- Opening Delimiter -

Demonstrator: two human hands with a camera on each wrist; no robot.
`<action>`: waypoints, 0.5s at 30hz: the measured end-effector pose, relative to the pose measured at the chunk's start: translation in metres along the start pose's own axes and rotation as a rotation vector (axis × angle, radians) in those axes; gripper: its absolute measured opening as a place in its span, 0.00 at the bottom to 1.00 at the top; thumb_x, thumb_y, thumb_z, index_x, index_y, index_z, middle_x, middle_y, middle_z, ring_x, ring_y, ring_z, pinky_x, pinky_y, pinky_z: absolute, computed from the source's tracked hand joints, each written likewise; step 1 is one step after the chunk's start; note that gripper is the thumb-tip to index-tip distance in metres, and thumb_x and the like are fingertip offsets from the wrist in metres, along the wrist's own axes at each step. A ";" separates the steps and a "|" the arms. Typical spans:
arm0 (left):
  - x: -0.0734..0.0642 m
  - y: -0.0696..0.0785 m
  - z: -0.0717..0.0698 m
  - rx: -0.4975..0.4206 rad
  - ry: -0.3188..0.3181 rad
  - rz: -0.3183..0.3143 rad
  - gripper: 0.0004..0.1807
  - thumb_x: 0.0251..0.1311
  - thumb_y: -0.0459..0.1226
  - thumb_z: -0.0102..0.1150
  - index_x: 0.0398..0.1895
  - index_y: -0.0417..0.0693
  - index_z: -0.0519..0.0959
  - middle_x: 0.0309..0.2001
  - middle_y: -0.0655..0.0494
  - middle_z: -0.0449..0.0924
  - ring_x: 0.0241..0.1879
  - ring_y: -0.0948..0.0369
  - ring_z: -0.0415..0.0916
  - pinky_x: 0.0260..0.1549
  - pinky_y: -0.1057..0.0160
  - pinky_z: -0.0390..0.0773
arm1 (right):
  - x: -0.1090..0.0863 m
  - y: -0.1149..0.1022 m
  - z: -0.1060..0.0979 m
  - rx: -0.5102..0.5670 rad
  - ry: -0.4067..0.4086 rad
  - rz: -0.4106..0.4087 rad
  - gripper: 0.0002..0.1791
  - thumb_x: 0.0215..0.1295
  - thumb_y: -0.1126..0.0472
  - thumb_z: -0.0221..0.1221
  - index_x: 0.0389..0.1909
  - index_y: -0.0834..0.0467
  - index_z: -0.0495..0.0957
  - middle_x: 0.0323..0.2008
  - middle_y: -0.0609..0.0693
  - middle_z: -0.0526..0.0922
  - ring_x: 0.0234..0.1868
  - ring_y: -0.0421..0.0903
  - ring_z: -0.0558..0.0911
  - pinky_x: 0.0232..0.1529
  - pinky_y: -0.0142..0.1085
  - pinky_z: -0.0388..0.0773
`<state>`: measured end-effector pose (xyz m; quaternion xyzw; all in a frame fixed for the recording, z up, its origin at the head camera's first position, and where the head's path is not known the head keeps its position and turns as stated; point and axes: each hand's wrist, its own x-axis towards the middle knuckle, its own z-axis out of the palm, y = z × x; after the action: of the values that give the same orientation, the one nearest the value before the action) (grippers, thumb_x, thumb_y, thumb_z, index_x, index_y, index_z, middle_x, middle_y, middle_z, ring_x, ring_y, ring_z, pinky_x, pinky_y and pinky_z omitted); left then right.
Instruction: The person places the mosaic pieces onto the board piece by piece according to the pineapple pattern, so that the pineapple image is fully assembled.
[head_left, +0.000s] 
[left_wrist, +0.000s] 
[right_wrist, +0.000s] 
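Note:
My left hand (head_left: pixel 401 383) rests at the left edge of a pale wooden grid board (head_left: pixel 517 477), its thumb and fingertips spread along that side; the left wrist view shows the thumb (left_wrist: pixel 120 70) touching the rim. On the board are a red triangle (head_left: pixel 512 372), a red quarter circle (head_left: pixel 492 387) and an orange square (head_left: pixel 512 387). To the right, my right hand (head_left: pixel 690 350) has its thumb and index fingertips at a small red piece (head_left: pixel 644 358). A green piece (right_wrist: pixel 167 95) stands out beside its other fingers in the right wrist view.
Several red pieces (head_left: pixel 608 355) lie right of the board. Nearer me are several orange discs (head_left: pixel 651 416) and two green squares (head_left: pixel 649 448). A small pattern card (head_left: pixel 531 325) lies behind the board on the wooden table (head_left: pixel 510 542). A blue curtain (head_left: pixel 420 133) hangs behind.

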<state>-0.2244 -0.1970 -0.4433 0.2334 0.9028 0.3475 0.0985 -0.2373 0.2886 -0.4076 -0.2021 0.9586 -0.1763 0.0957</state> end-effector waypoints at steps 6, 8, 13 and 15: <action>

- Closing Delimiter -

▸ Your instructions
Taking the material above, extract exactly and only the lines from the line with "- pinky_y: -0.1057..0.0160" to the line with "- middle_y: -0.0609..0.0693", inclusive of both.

▸ Solution for this exercise
  - pinky_y: -0.1057..0.0160
  - pinky_z: -0.0390..0.0773
arm1 (right):
  - x: -0.1090..0.0863 m
  - y: -0.1149..0.1022 m
  - z: -0.1060..0.0979 m
  - rx: -0.5102..0.5670 rad
  - ry: -0.4067..0.4086 rad
  - rz: -0.4106..0.4087 rad
  - gripper: 0.0002..0.1791
  - thumb_x: 0.0215..0.1295
  - thumb_y: -0.1126..0.0472
  - thumb_z: -0.0221..0.1221
  - index_x: 0.0389..0.1909
  - index_y: -0.0834..0.0467
  - index_z: -0.0495..0.0957
  - middle_x: 0.0323..0.2008
  - middle_y: -0.0609..0.0693

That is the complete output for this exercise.